Только когда меня взяли за плечи, я заметил, что дверь стояла открытой настежь и двое санитаров вознамерились нести меня в операционную. Я еще раз взглянул на Дрюнга, который лежал, плотно сжав губы; потом они положили меня на носилки и вынесли из комнаты.

Врач выглядел усталым и раздраженным. Он уныло смотрел, как санитары клали меня на стол под слепящую лампу, остальное помещение пребывало в красноватой тени. Потом врач подошел ко мне, и я совершенно отчетливо увидел его толстую бледного цвета кожу с фиолетовыми тенями под глазами и копну густых черных волос. Он прочитал записку, приколотую к моей груди, я отчетливо уловил сигаретный запах, увидел бледные желваки на толстой шее и выражение отчаяния на усталом лице.

— Дина, — крикнул он, — сними повязку!

Он отошел от стола, и из красноватой дымки появилась женщина в белом халате; ее волосы были упрятаны под светло-зеленый платок; когда она подошла ко мне ближе, склонилась надо мной и разрезала пополам повязку на лбу, я определил по ее спокойному и светлому овалу лица, что она, должно быть, блондинка. Я все еще плакал, и ее лицо расплывалось у меня перед глазами и дрожало, а ее большие светло-карие глаза, казалось, тоже плакали, врач же показался мне жестким и сухим, даже несмотря на мои слезы.

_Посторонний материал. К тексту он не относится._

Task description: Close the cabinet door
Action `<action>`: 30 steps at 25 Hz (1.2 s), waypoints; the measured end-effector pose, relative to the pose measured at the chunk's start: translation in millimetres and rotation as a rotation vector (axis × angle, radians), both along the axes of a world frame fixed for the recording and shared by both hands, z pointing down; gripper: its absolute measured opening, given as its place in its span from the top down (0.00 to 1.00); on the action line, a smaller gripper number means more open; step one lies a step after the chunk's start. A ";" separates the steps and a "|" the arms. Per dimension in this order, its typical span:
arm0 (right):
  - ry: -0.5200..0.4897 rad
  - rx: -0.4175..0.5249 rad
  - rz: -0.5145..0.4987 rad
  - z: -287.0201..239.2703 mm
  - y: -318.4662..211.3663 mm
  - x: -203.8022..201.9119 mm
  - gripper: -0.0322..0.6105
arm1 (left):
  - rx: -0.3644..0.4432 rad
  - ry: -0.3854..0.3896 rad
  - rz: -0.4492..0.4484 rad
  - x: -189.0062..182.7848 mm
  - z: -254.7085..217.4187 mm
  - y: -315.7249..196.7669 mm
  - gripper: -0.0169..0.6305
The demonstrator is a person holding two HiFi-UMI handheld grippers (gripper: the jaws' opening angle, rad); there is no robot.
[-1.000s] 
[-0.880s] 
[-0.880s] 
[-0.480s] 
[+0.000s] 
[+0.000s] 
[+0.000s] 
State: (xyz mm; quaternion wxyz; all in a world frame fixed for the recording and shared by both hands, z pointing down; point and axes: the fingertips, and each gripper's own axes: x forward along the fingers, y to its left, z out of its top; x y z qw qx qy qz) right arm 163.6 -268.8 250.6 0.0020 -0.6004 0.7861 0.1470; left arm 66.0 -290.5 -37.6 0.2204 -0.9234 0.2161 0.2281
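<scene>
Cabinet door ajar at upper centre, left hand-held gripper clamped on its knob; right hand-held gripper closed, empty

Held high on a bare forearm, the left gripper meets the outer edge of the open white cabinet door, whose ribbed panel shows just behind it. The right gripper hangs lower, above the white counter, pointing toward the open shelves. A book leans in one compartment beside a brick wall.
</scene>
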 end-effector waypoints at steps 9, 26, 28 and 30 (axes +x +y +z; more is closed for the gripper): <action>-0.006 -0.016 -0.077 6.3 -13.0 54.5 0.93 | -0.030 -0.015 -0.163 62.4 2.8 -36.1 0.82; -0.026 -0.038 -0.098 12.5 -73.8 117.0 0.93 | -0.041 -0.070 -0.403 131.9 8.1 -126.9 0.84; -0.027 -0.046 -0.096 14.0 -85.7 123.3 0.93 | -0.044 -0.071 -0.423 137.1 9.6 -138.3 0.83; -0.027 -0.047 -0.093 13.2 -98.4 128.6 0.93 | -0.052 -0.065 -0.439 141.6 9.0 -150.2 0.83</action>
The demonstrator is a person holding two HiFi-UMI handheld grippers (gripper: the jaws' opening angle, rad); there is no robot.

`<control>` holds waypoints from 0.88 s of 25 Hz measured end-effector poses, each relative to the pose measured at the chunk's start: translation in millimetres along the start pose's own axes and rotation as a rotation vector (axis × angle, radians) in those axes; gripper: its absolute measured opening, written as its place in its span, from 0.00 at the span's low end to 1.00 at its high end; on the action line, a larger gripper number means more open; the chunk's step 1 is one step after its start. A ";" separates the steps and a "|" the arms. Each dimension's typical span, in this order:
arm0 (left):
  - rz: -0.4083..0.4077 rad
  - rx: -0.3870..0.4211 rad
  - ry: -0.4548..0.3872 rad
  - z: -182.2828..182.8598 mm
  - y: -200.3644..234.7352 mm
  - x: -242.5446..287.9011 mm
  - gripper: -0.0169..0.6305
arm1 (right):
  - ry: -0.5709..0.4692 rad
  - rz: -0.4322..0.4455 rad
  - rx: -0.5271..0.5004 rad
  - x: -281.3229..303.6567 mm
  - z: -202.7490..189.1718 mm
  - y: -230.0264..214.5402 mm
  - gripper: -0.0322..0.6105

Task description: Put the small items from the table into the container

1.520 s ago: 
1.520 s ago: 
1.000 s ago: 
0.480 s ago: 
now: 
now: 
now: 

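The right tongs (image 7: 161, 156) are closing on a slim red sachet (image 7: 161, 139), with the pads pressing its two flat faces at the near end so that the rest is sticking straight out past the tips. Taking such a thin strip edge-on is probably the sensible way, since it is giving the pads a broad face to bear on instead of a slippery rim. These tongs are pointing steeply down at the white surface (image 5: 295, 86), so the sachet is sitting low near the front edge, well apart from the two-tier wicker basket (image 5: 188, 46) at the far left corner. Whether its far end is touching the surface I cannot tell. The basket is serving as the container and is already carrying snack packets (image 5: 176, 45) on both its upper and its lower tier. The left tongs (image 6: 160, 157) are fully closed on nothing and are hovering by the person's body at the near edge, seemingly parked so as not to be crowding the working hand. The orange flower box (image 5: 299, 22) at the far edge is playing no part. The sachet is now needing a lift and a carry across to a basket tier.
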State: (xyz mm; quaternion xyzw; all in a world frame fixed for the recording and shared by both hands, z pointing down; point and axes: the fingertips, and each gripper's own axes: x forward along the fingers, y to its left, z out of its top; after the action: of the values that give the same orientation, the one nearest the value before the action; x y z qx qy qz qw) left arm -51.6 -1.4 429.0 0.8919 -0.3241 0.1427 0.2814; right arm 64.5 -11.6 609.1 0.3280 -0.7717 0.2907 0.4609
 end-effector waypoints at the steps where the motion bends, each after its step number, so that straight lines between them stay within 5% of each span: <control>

Она рывком сорвала с моей раны засохшие окровавленные бинты, я вскрикнул и продолжал лить слезы. Врач с сердитым лицом стоял у края освещенной части стола, и к нам вместе с голубым дымом долетал запах его сигарет. Лицо Дины было спокойным, она все чаще склонялась над моей головой и касалась ее своими пальцами, потому что принялась распутывать мои волосы.

— Обрить! — коротко бросил врач и в ярости швырнул на пол окурок.

Боль все чаще клещами охватывала мою голову, пока русская женщина выбривала грязные волосы вокруг зияющей раны. Разной величины диски вновь заворочались в моей голове, на мгновения я терял сознание, снова приходил в себя, и в те немногие секунды бодрствования чувствовал, как слезы по-прежнему неудержимо катились по моим щекам и собирались между рубашкой и подворотничком, изливались неудержимым потоком, словно из пробуренного источника.

— Да не ревите же вы, черт возьми! — несколько раз повторил врач, но, поскольку я не мог, да и не хотел остановиться, он прикрикнул: — Вам не стыдно?

Но мне не было стыдно, я только чувствовал, как иногда Дина ласково клала свои руки мне на шею, и я был уверен, что бесполезно объяснять врачу, отчего я плачу. Что я знал о нем или он обо мне; о грязи и вшах, лице Дрюнга и девяти школьных годах, по окончании которых началась война?

— Проклятье! — не сдержался хирург. — Да прекратите вы, наконец!